Data Processing Flow
Definition of data flow and conversion rules across different tasks to perform operations like processing, cleaning, and transformation.
Data Workflow Orchestration
Orchestrate and organize computing tasks as data processing nodes in the form of data workflows, forming a complete data processing process.
Scheduling policy
Scheduling policies determine when tasks are executed. Workflows can be automatically triggered based on periodic scheduling times and other conditions, ensuring that tasks are processed in predefined sequences and times to meet various business needs.
Listening on events
Event listening applies to scenarios where computing tasks depend on an event trigger. It consists of a trigger program, an event trigger, and listening tasks. Firstly, define the event in the project based on business definitions, write a trigger program to send the event, and the task runs upon detecting the event.
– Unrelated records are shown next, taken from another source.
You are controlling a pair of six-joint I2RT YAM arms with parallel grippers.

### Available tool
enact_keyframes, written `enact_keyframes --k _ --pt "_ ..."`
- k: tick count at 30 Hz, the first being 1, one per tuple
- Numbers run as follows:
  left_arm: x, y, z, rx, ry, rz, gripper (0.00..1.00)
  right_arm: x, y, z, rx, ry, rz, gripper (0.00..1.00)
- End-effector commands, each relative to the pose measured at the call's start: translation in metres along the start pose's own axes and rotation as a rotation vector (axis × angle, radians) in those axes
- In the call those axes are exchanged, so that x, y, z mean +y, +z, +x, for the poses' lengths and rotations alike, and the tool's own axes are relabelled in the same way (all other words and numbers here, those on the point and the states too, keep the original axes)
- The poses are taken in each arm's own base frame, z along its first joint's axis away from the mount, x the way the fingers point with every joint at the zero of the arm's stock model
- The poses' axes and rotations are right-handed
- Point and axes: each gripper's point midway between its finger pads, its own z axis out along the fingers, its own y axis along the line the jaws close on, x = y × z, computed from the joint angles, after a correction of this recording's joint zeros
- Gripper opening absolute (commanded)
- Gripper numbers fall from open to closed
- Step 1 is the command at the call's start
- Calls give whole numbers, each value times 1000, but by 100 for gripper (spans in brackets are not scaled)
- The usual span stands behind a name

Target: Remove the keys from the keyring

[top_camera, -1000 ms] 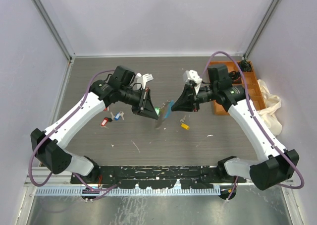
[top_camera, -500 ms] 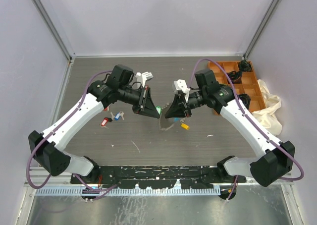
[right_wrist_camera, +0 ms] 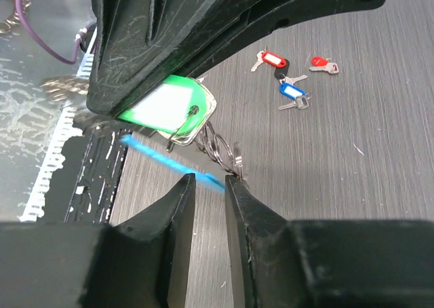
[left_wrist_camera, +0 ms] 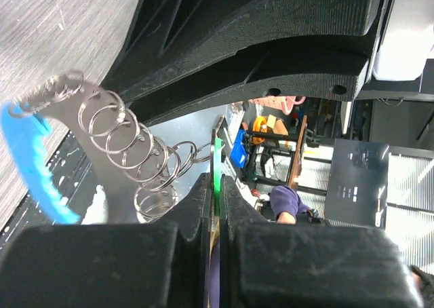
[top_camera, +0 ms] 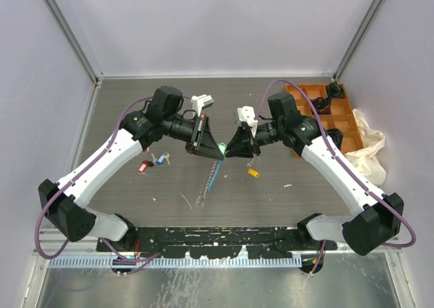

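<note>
My left gripper (top_camera: pixel 214 149) is shut on the flat green-headed key (right_wrist_camera: pixel 163 108), held above the table; only the key's thin green edge (left_wrist_camera: pixel 218 160) shows in the left wrist view. The keyring (top_camera: pixel 207 180), a chain of silvery rings (left_wrist_camera: pixel 129 138) with a light-blue plastic piece (left_wrist_camera: pixel 32 160), hangs down from that key. My right gripper (top_camera: pixel 234 149) faces the left one, close by. Its jaws (right_wrist_camera: pixel 210 179) stand a little apart with nothing between them. The ring chain (right_wrist_camera: pixel 220 148) touches the tip of its right finger.
Red and blue keys (top_camera: pixel 152 163) lie on the table under the left arm and also show in the right wrist view (right_wrist_camera: pixel 291 91). A yellow key (top_camera: pixel 253 173) lies under the right gripper. An orange compartment tray (top_camera: pixel 339 121) and a white cloth (top_camera: pixel 371 144) sit at the right.
My right gripper has moved left, close to the left gripper. The keyring chain, bunched between the grippers before, now hangs down long from the green key.
</note>
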Motion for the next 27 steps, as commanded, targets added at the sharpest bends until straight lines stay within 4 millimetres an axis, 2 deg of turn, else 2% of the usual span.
enact_keyframes --k 1,8,18,27 --pt "-31 -8 1 8 78 101 0 3 -4 -35 -77 -91 -13 31" --pt "-35 -8 0 0 71 121 0 19 -5 -45 -132 -78 -91 36" --pt "-35 -4 -1 1 66 120 0 27 -8 -56 -154 -74 -120 38" --pt "-35 -4 0 -1 61 120 0 22 -9 -60 -146 -54 -94 30"
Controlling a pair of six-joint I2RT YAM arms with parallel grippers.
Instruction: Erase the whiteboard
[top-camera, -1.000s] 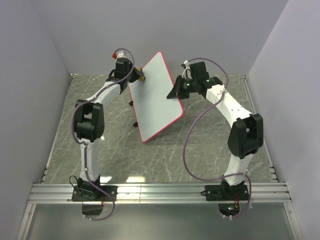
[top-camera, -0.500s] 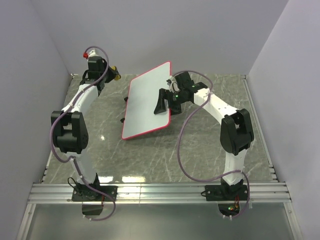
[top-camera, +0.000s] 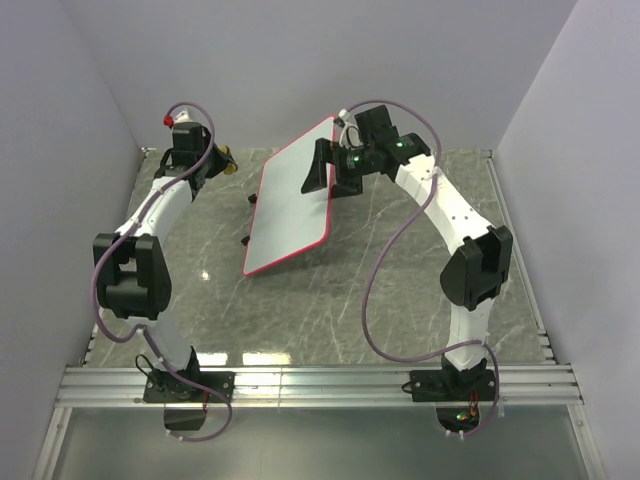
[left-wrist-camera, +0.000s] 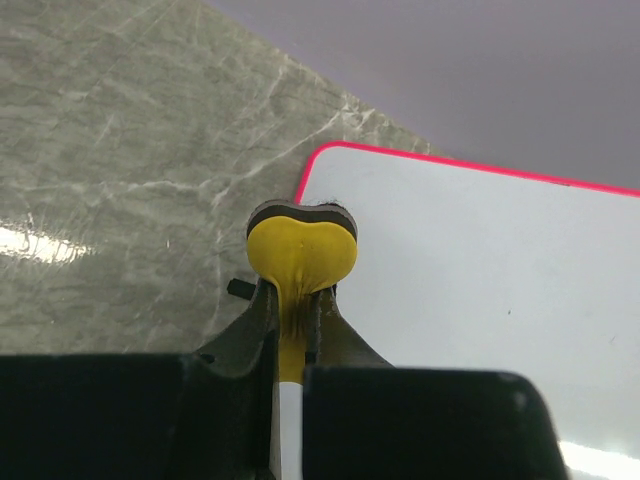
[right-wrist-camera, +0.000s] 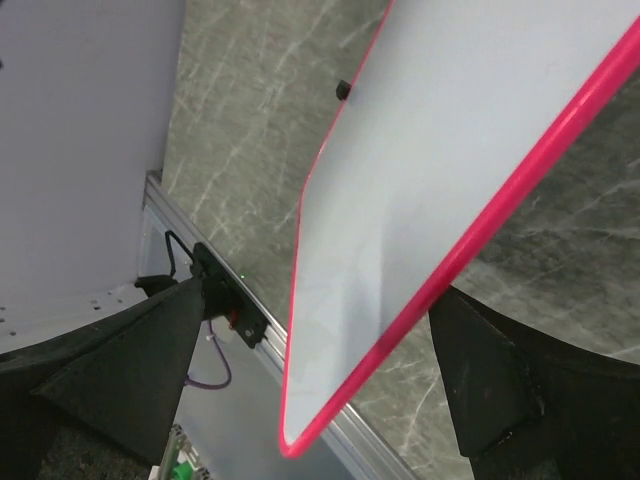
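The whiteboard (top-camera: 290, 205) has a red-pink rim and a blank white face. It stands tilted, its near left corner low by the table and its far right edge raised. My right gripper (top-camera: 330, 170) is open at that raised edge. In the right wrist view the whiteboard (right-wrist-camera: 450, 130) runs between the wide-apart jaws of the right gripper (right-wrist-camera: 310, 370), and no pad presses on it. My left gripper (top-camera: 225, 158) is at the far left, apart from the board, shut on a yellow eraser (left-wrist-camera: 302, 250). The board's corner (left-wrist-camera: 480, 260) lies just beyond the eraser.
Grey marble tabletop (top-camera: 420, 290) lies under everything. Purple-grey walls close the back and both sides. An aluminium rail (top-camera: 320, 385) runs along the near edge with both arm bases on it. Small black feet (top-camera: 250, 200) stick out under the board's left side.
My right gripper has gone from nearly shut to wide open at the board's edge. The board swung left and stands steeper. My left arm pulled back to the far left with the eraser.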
Task Parameters and Parameter Passing
Support for using variable parameters in data workflow design and computing task configuration, and parameter passing between tasks. Each computing task can have different input parameters, and the task's output parameters can be passed to the next task, enabling data sharing and interaction among tasks.
Self-Dependency
Self-dependency is supported during computing task maintenance, meaning that tasks can rely on the execution status of the previous cycle during scheduling operations.
Function
Provides a feature-rich function library, including commonly used functions and algorithms of Hive SQL, Spark SQL, and DLC, such as mathematical functions, data transformation functions, aggregation functions, etc. It also supports UDF self-definition functions to assist users in data processing and computational operations, offering more flexible and comprehensive data processing capabilities.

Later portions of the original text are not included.